About this exercise.
Send back exactly the lines from the opening line of the records below through the one with "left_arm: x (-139".

⁂

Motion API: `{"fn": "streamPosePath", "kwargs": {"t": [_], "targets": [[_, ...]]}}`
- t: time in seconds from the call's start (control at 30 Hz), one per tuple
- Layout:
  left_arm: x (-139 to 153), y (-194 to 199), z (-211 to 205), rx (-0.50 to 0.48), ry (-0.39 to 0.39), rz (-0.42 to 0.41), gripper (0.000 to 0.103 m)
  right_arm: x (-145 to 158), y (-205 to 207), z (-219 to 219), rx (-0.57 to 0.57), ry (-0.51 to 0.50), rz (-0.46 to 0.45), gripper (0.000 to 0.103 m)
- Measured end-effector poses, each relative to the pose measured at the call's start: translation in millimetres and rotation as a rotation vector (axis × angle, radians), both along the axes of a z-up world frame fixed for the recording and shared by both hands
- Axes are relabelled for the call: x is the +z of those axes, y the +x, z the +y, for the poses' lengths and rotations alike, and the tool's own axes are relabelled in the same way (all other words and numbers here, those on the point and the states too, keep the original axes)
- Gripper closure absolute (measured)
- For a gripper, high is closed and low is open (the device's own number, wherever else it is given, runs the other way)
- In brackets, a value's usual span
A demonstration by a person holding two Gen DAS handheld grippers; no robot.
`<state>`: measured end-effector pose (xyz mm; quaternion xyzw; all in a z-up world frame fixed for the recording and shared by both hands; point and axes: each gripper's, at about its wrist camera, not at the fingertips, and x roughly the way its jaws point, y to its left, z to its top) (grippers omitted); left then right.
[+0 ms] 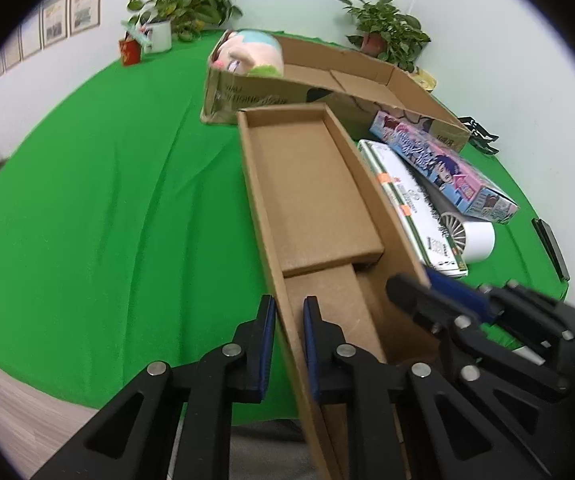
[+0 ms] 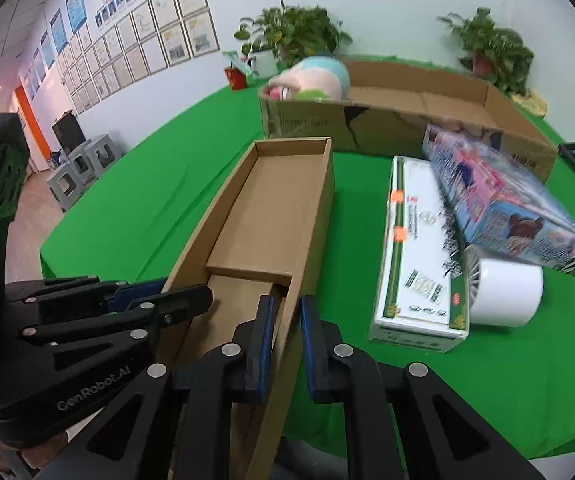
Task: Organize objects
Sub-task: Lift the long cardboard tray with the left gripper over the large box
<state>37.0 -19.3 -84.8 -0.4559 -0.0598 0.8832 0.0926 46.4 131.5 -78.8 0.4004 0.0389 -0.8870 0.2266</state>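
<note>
**Operator:** Left wrist view showed my left gripper [image 1: 289, 336] clamped on the near left wall of the long open cardboard tray [image 1: 311, 184], one pad outside and one inside. In the right wrist view, my right gripper [image 2: 285, 332] was pinched the same way on the tray's right wall. Both sets of fingers were closed on cardboard, nothing else between them.

**Assistant:** Where did the tray sit?

**Operator:** On the green tablecloth [image 1: 107, 208], its near end at my grippers and its far end pointing at the big cardboard box [image 2: 407, 120], which already held a plush toy [image 2: 315, 78] in its left corner. To the tray's right lay a white and green carton [image 2: 419, 248], with a pink and blue illustrated box [image 2: 503, 204] leaning across it and a white roll [image 2: 507, 292] just beside them.

**Assistant:** How would you have handled the step well?

**Operator:** My judgement was that both hands had to travel together, level and at one pace, because thin walls buckle if the grips pull apart or twist. I'd have kept the tray's right side clear of the carton and aimed for the box's free right portion, beside the plush toy. Beyond stood two potted plants [image 2: 295, 32], against the wall.
</note>
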Motion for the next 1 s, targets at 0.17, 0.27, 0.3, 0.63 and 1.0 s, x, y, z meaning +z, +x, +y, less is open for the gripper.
{"fn": "streamPosePath", "kwargs": {"t": [0.17, 0.27, 0.3, 0.63, 1.0], "targets": [[26.6, -4.3, 7.2, 0.000, -0.002, 0.078, 0.091, 32.2, 5.0, 5.5, -0.033, -0.033, 0.134, 0.092], [45.9, -9.7, 14.6, -0.005, -0.033, 0.149, 0.092, 43.0, 2.2, 9.4, -0.052, -0.024, 0.175, 0.092], [53.1, -11.7, 17.6, -0.009, -0.035, 0.172, 0.091, 45.3, 0.4, 11.7, -0.060, -0.023, 0.180, 0.092], [97.5, -40.7, 58.5, -0.088, -0.046, 0.302, 0.092, 90.0, -15.8, 53.6, -0.179, -0.034, 0.275, 0.093], [130.8, -70.1, 86.7, -0.145, -0.050, 0.383, 0.092, 138.8, -40.1, 89.5, -0.265, -0.051, 0.351, 0.093]]}}
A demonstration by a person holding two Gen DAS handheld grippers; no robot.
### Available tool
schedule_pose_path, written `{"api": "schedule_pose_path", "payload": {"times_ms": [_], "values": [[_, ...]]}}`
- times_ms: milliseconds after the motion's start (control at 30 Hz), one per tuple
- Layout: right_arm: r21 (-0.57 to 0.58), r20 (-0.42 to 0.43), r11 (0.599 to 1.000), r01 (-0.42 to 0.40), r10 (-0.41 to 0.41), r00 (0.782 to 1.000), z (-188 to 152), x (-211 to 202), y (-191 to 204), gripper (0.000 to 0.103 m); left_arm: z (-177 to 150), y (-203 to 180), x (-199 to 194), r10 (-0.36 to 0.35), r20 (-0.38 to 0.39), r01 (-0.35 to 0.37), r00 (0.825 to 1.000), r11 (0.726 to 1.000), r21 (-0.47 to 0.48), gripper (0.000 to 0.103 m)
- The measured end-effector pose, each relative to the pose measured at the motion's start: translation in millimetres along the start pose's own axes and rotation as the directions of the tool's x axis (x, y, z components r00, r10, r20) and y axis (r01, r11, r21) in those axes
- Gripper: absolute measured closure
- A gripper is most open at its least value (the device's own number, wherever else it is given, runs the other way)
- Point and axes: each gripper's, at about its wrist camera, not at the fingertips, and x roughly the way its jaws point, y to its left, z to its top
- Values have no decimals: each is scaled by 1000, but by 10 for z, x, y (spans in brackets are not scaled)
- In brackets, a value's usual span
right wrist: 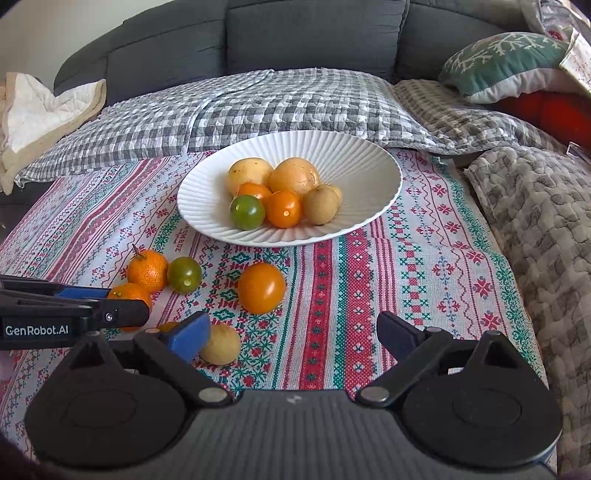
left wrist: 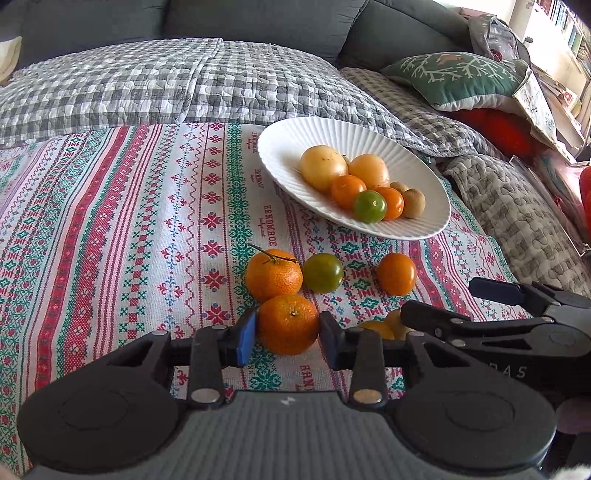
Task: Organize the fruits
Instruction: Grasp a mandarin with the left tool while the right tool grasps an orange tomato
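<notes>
While the left gripper (left wrist: pixel 288 334) pinched a round, dimpled orange mandarin (left wrist: pixel 288 323) between its blue-padded fingers (left wrist: pixel 246 332) on the red, green and white patterned tablecloth (left wrist: pixel 122 236), the right gripper (right wrist: pixel 291 338) hung with its jaws spread wide and nothing between them. A small yellowish-tan fruit (right wrist: pixel 221 343) lay just beside the right gripper's left finger; whether they touched could not be told from this angle. On the cloth, a second mandarin with a short stem (left wrist: pixel 273 275) sat against the gripped one, a green-and-orange round fruit (left wrist: pixel 323 272) touched that, and a smooth orange fruit (left wrist: pixel 396 273) lay apart to the right. Behind them stood the white ribbed ceramic plate (left wrist: pixel 295 144), holding two pale yellow fruits, two small orange ones, a green one and two tan ones. A grey checked quilt (left wrist: pixel 147 85) covered the dark grey sofa (left wrist: pixel 258 26) beyond.
</notes>
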Motion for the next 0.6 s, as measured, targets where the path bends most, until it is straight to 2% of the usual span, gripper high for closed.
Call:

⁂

Written response.
Motion API: `{"fn": "streamPosePath", "kwargs": {"t": [_], "targets": [[_, ...]]}}`
- t: time in seconds from the call's start (control at 30 Hz), one per tuple
- Layout:
  left_arm: x (-139 to 153), y (-194 to 199), z (-211 to 205), rx (-0.50 to 0.48), ry (-0.39 to 0.39), rz (-0.42 to 0.41), gripper (0.000 to 0.103 m)

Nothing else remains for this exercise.